# audible app on iphone



## ak rain (Nov 15, 2008)

how do you place a bookmark? how do you find your spot again? does anyone know? sorry if this has been asked before.
sylvia


----------



## luvmy4brats (Nov 9, 2008)

This is a brand new app. Just released a couple of days ago. I just heard about it tonight.

Here's a shot of the "Now Playing" screen:










The circled area is what you touch to set a bookmark. It should remember where you last left off automatically and when you start the book again, it'll start where you left off without having to worry about it. <<note: I said SHOULD>>

To access the bookmarks tap here:


----------



## VictoriaP (Mar 1, 2009)

Looks pretty impressive, especially being able to directly download your library over wifi.  How is the app experience over just using iTunes?  I've got friends who've done the iTunes route for years and grumble about it a bit.  

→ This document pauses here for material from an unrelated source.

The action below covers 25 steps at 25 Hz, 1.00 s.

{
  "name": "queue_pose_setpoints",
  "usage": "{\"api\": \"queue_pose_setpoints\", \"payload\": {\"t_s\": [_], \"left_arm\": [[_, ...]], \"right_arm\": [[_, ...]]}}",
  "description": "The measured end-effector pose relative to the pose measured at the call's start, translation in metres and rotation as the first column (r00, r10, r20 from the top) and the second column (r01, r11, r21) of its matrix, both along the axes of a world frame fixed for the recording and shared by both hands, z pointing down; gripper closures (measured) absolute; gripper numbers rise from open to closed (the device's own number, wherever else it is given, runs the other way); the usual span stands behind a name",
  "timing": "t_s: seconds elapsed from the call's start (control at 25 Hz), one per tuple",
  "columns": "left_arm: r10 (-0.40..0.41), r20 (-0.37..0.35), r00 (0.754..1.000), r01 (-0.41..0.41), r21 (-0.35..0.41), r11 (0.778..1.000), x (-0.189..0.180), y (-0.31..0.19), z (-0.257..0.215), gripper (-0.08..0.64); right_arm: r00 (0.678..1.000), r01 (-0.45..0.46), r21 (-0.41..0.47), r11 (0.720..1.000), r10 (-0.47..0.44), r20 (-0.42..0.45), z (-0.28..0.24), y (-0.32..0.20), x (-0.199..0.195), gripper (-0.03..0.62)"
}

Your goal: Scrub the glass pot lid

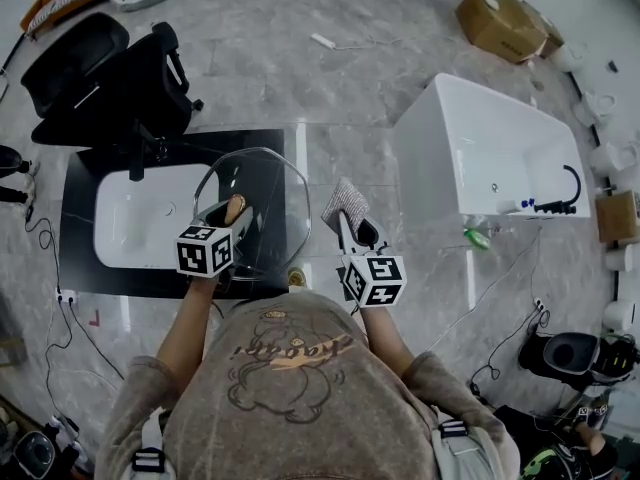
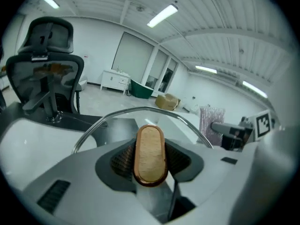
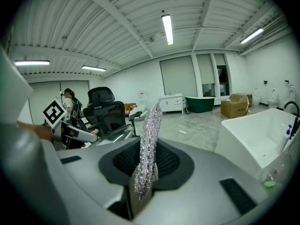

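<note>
The glass pot lid point(image 1: 272, 196) is held tilted above the black counter, with its steel rim point(image 2: 140, 109) arching across the left gripper view. My left gripper point(image 1: 237, 218) is shut on the lid's wooden handle point(image 2: 150, 154), which stands upright between the pads. My right gripper point(image 1: 347, 226) is shut on a silver mesh scrubber point(image 3: 149, 144), held to the right of the lid and apart from it. In the head view the scrubber point(image 1: 346, 202) sticks up past the jaws.
A white basin point(image 1: 135, 218) is set in the black counter point(image 1: 262, 140) under the lid. A white bathtub point(image 1: 480, 148) stands to the right, a black office chair point(image 1: 110, 78) behind the counter, and a cardboard box point(image 1: 500, 23) at the far right.
</note>
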<state>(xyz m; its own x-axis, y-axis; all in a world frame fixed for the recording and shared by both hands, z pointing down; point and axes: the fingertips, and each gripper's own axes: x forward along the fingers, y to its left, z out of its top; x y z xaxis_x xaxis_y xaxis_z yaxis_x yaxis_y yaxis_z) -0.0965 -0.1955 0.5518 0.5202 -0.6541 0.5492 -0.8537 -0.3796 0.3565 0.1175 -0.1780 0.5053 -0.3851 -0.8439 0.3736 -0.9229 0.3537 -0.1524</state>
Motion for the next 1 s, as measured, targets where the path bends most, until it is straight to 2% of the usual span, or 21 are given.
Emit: {"api": "queue_pose_setpoints", "payload": {"t_s": [0.08, 0.16, 0.2, 0.28, 0.36, 0.4, 0.44, 0.48, 0.64, 0.8, 0.92, 1.0], "left_arm": [[-0.01, -0.145, 0.989, 0.01, -0.002, 1.0, 0.001, 0.002, -0.017, 0.382], [-0.013, -0.305, 0.952, 0.008, -0.017, 1.0, 0.005, 0.005, -0.033, 0.381], [-0.015, -0.39, 0.921, 0.003, -0.032, 0.999, 0.007, 0.006, -0.04, 0.382], [-0.019, -0.554, 0.832, -0.019, -0.064, 0.998, 0.013, 0.009, -0.051, 0.382], [-0.015, -0.665, 0.747, -0.05, -0.079, 0.996, 0.022, 0.015, -0.061, 0.382], [-0.006, -0.694, 0.72, -0.066, -0.077, 0.995, 0.026, 0.018, -0.065, 0.382], [0.007, -0.708, 0.706, -0.082, -0.072, 0.994, 0.029, 0.021, -0.067, 0.382], [0.02, -0.711, 0.702, -0.096, -0.067, 0.993, 0.033, 0.024, -0.067, 0.382], [0.043, -0.698, 0.715, -0.132, -0.074, 0.988, 0.04, 0.031, -0.06, 0.382], [0.061, -0.709, 0.703, -0.162, -0.076, 0.984, 0.044, 0.033, -0.06, 0.38], [0.095, -0.683, 0.724, -0.199, -0.074, 0.977, 0.048, 0.035, -0.057, 0.38], [0.114, -0.69, 0.714, -0.224, -0.071, 0.972, 0.052, 0.037, -0.059, 0.382]], "right_arm": [[1.0, 0.016, 0.0, 1.0, -0.016, 0.016, -0.002, 0.0, -0.001, 0.508], [0.998, 0.048, 0.006, 0.999, -0.049, 0.046, -0.007, 0.001, -0.008, 0.508], [0.996, 0.068, 0.011, 0.998, -0.069, 0.062, -0.01, 0.002, -0.014, 0.508], [0.989, 0.112, 0.025, 0.993, -0.114, 0.092, -0.017, 0.005, -0.027, 0.508], [0.979, 0.161, 0.039, 0.986, -0.165, 0.12, -0.024, 0.009, -0.041, 0.508], [0.973, 0.183, 0.046, 0.982, -0.188, 0.133, -0.028, 0.012, -0.048, 0.508], [0.967, 0.203, 0.054, 0.978, -0.209, 0.145, -0.032, 0.014, -0.054, 0.508], [0.961, 0.218, 0.064, 0.974, -0.226, 0.157, -0.036, 0.016, -0.06, 0.508], [0.943, 0.248, 0.102, 0.963, -0.264, 0.203, -0.053, 0.022, -0.073, 0.509], [0.918, 0.271, 0.13, 0.954, -0.297, 0.263, -0.066, 0.024, -0.077, 0.511], [0.91, 0.274, 0.146, 0.951, -0.306, 0.279, -0.073, 0.022, -0.08, 0.511], [0.906, 0.275, 0.157, 0.948, -0.311, 0.286, -0.077, 0.02, -0.083, 0.512]]}}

I so wish I could do audiobooks; my brain just can't seem to get into them.  They're not an immersive experience for me the way reading is.


----------



## drenee (Nov 11, 2008)

Heather, thank you for the tutorial. I downloaded the app last night and I will play with it today. 
Victoria,I use to feel the same way, but now I love having a book to listen to. 
deb


----------



## arshield (Nov 17, 2008)

I have been using the other the air app for my windows mobile phone and now my blackberry for years.  Seems odd that it took until now to get an over the air for the iproducts.  But in my brief playing around with it, it seems to work well.  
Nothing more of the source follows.